§ Task statement: Provide again, from the entries below, every line from the one containing "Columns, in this" through the one containing "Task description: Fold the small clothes", exactly as written, and no other line.

§ Record set:
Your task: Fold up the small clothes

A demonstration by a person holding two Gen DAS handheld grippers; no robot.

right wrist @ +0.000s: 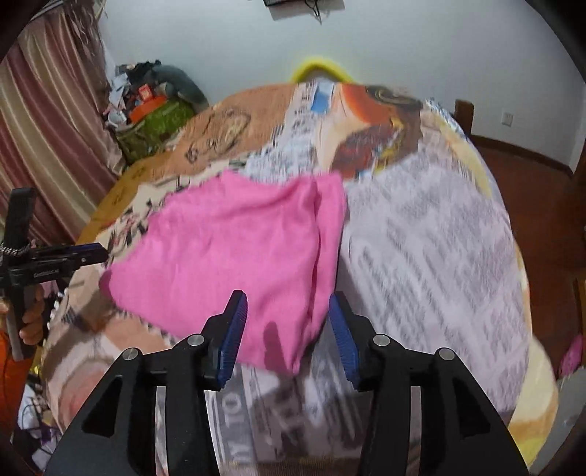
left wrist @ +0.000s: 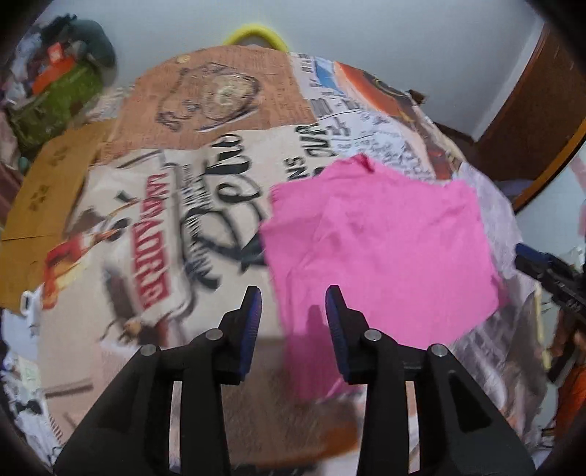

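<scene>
A small pink garment (left wrist: 381, 241) lies flat on a round table covered with printed paper and cloth; it also shows in the right wrist view (right wrist: 234, 249), folded over along its right side. My left gripper (left wrist: 293, 304) is open and empty, hovering above the garment's near left edge. My right gripper (right wrist: 287, 311) is open and empty, hovering above the garment's near right corner. The right gripper (left wrist: 549, 271) shows at the right edge of the left wrist view, and the left gripper (right wrist: 55, 260) at the left edge of the right wrist view.
The table's covering (left wrist: 175, 234) is newspaper and printed posters, with brown cardboard (left wrist: 47, 197) at the left. A yellow chair back (left wrist: 256, 33) stands behind the table. A cluttered pile with a green bag (right wrist: 157, 117) sits by the curtain. Wooden floor (right wrist: 531, 190) lies to the right.
</scene>
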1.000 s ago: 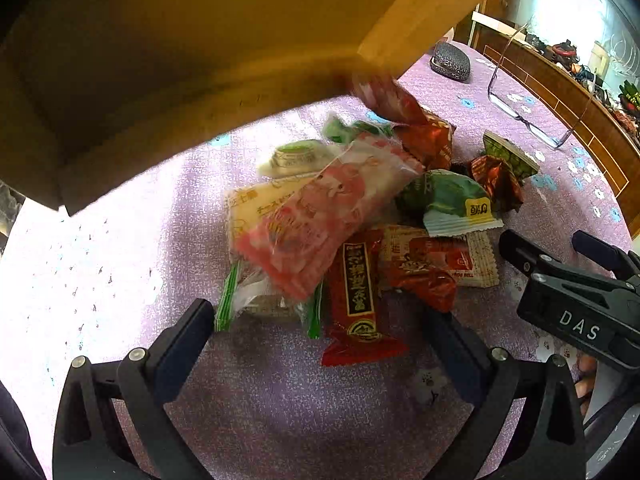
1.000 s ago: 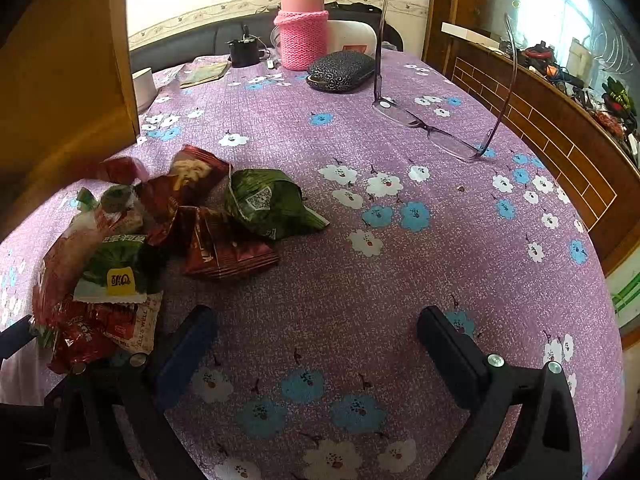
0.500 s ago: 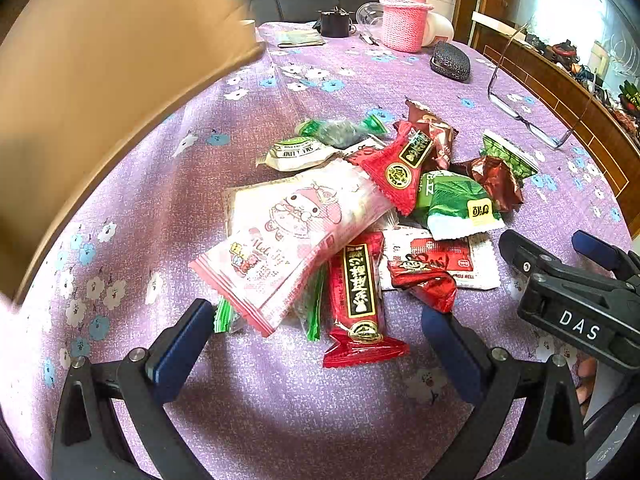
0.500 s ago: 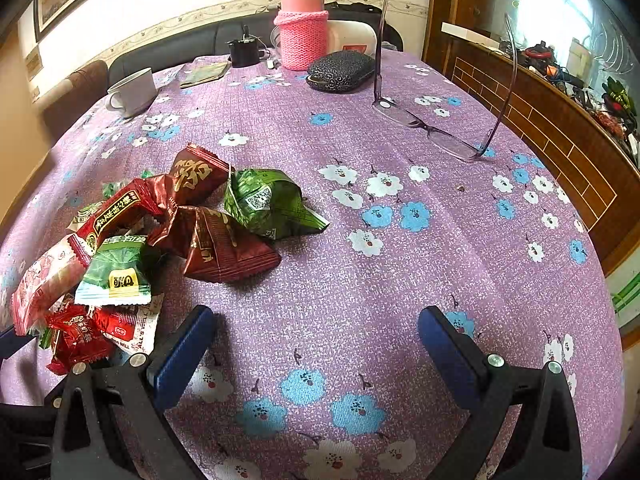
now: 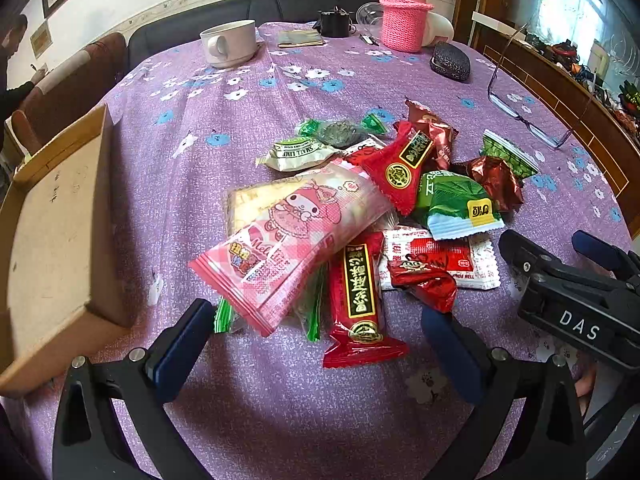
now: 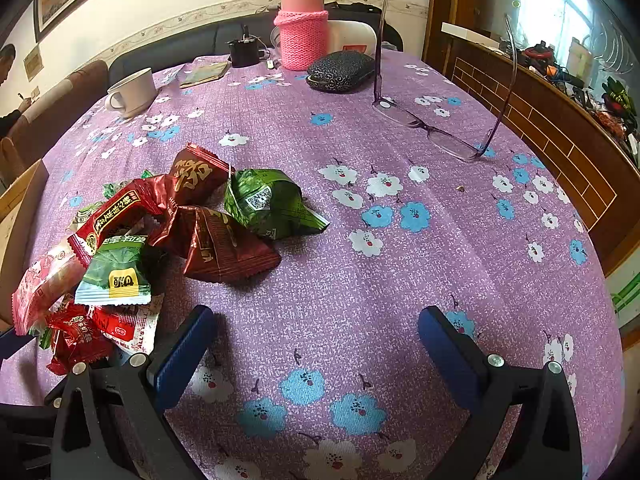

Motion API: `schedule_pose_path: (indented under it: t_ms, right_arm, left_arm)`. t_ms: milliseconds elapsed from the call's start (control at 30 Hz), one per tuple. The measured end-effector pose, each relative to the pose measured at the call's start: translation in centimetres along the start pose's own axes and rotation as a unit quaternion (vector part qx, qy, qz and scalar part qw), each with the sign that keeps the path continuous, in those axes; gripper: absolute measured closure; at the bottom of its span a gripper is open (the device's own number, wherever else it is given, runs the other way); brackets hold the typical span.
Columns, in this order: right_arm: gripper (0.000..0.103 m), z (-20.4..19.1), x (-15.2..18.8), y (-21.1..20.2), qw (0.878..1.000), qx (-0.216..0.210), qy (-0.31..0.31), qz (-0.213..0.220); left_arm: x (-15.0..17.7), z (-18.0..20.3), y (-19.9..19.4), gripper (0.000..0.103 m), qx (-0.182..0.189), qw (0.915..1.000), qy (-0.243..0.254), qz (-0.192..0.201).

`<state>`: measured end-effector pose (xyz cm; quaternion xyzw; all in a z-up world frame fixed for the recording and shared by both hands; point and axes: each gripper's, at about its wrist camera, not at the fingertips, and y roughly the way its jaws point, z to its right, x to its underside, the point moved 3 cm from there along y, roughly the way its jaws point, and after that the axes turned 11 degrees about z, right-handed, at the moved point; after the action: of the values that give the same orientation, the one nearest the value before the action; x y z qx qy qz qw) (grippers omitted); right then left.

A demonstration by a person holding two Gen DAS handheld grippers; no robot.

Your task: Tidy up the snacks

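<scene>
Only the left wrist view showed the cardboard box [image 5: 60, 236] fully, lying at the surface's [image 5: 248, 120] left edge. The right one alone showed the glasses [image 6: 436, 128] whole. The snack pile [image 5: 372, 216] lay mid-surface. Its pink packet [image 5: 288, 236] ran diagonally, its low end near the left tool [image 5: 316, 344]. A green pack read "SMALL LIME". The right tool [image 6: 316, 344], marked "DAS", gaped wide and empty, as did the left.

Left wrist: looks down my fingers, close over the snack pile [image 5: 360, 216];
Right wrist: beside it, facing across the table [image 6: 400, 280];
Shared: the snack pile [image 6: 168, 232]
</scene>
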<state>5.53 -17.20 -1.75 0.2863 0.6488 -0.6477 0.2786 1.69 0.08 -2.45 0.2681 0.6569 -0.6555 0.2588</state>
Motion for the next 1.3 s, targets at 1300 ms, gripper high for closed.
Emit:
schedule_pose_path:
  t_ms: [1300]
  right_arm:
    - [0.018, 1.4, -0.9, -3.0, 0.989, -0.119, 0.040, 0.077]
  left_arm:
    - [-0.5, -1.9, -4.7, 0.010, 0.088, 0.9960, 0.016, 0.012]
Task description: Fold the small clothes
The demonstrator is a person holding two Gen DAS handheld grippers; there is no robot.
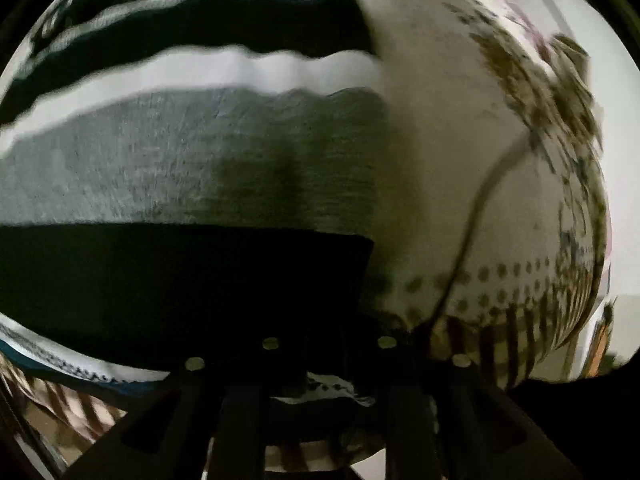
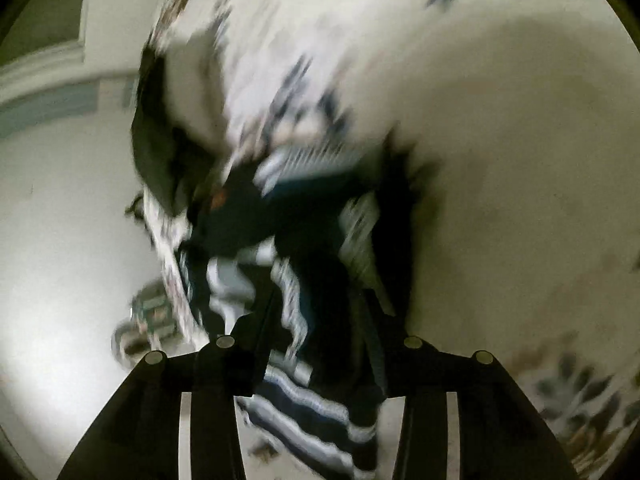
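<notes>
A striped garment (image 1: 192, 168) with black, white and grey bands fills the left wrist view, very close to the lens. My left gripper (image 1: 328, 360) is pressed against its black band; the fingertips are lost in the dark cloth. In the right wrist view the same dark striped garment (image 2: 320, 400) hangs bunched between the black fingers (image 2: 224, 360) of my right gripper (image 2: 320, 356), which looks shut on it. Both views are blurred.
A cream bedsheet (image 1: 460, 140) with brown dots and stripes lies to the right in the left view. In the right view it is a pale printed sheet (image 2: 500, 160), with white floor (image 2: 60, 220) and a small patterned item (image 2: 148, 320) at left.
</notes>
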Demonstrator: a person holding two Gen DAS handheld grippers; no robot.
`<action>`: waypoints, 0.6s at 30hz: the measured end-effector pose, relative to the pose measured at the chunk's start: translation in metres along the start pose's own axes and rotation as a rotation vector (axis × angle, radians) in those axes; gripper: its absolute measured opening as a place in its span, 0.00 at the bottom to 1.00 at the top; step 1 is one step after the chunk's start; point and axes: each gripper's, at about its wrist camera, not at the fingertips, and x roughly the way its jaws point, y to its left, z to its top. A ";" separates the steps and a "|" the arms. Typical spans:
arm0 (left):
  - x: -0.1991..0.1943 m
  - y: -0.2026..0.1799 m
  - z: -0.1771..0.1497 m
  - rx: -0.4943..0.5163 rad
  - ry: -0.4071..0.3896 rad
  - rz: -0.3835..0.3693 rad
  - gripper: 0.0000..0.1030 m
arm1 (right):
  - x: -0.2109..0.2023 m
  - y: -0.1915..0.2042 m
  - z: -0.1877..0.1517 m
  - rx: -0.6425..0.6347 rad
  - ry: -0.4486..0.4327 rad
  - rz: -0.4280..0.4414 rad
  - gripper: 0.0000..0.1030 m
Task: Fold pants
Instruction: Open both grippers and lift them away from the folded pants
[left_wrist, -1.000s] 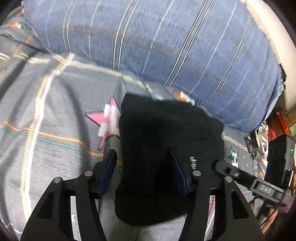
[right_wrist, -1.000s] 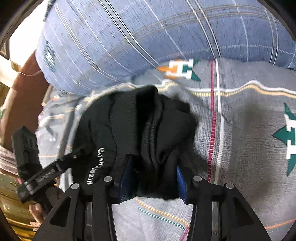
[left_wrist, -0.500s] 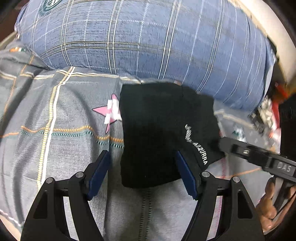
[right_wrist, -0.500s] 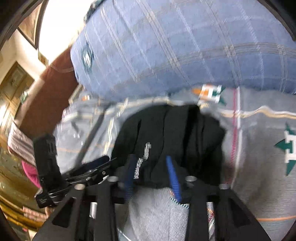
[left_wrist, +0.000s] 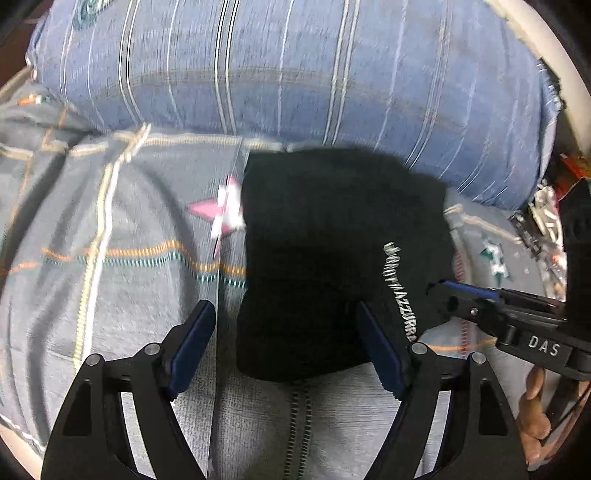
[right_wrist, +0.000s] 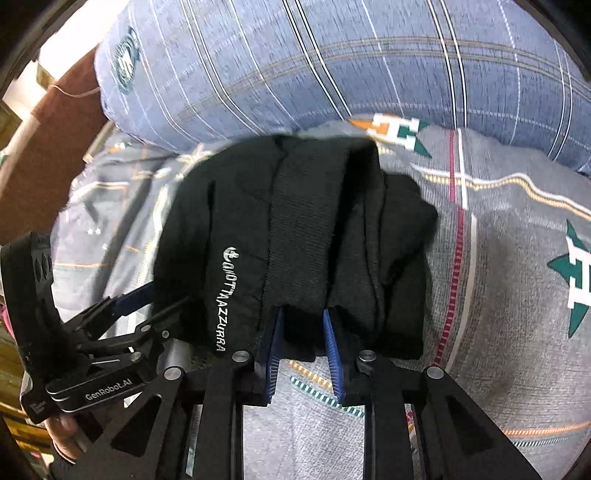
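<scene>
The black pants (left_wrist: 332, 251) lie folded into a compact bundle on the grey patterned bed cover, with white lettering on one side. They also show in the right wrist view (right_wrist: 295, 240). My left gripper (left_wrist: 284, 343) is open, its jaws wide on either side of the bundle's near edge, touching nothing. My right gripper (right_wrist: 303, 339) has its jaws narrowly apart around a fold at the bundle's near edge. The right gripper also shows in the left wrist view (left_wrist: 443, 291), at the bundle's right side. The left gripper shows in the right wrist view (right_wrist: 147, 295) at the bundle's left.
A large blue striped pillow (left_wrist: 295, 74) lies right behind the pants, also in the right wrist view (right_wrist: 332, 66). The grey bed cover (left_wrist: 110, 258) spreads to the left and front. Clutter (left_wrist: 546, 221) sits off the bed's right edge.
The left gripper has pulled back from the bundle and its jaws have opened wider. The right gripper's jaws have closed in on the bundle's near fold.
</scene>
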 end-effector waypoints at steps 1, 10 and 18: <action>-0.008 -0.002 0.001 0.005 -0.024 0.003 0.77 | -0.006 0.002 -0.001 -0.005 -0.019 0.006 0.29; -0.075 -0.005 -0.020 -0.019 -0.234 0.050 0.77 | -0.083 0.008 -0.045 0.052 -0.288 -0.020 0.80; -0.109 0.001 -0.055 -0.073 -0.421 0.164 0.81 | -0.119 0.034 -0.077 0.010 -0.420 -0.127 0.81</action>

§ Response below:
Columns, in this order: right_arm: gripper (0.000..0.103 m), z (-20.4..19.1), x (-15.2..18.8), y (-21.1..20.2), qw (0.878..1.000), qx (-0.216..0.210), qy (-0.31..0.31), qz (-0.213..0.220); left_arm: x (-15.0..17.7), z (-18.0..20.3), y (-19.9..19.4), gripper (0.000..0.103 m), qx (-0.182..0.189), qw (0.915..1.000), qy (-0.243..0.254), qz (-0.192..0.201).

`<state>`: measured end-effector pose (xyz cm; quaternion xyzw; all in a z-up world frame fixed for the recording and shared by both hands; point and axes: each gripper's, at about its wrist camera, not at the fingertips, and y roughly the way its jaws point, z to its right, x to its underside, the point moved 3 cm from there along y, roughly the way its jaws point, and after that the axes turned 11 degrees about z, right-handed, at the moved point; after the action: of the values that give the same orientation, the one nearest the value before the action; x y z qx qy qz qw) (grippers omitted); right then left.

A demonstration by a person holding two Gen DAS handheld grippers; no robot.

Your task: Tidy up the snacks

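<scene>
Only the left wrist view showed the cardboard box [image 5: 60, 236] fully, lying at the surface's [image 5: 248, 120] left edge. The right one alone showed the glasses [image 6: 436, 128] whole. The snack pile [image 5: 372, 216] lay mid-surface. Its pink packet [image 5: 288, 236] ran diagonally, its low end near the left tool [image 5: 316, 344]. A green pack read "SMALL LIME". The right tool [image 6: 316, 344], marked "DAS", gaped wide and empty, as did the left.

Left wrist: looks down my fingers, close over the snack pile [image 5: 360, 216];
Right wrist: beside it, facing across the table [image 6: 400, 280];
Shared: the snack pile [image 6: 168, 232]
</scene>
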<state>5.53 -17.20 -1.75 0.2863 0.6488 -0.6477 0.2786 1.69 0.08 -2.45 0.2681 0.6569 -0.6555 0.2588</state>
Motion for the next 1.3 s, targets at 1300 ms, gripper high for closed.
Emit:
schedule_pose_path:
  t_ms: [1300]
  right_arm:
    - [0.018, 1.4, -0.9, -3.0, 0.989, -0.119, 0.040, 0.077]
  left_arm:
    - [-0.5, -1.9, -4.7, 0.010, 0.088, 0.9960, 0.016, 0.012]
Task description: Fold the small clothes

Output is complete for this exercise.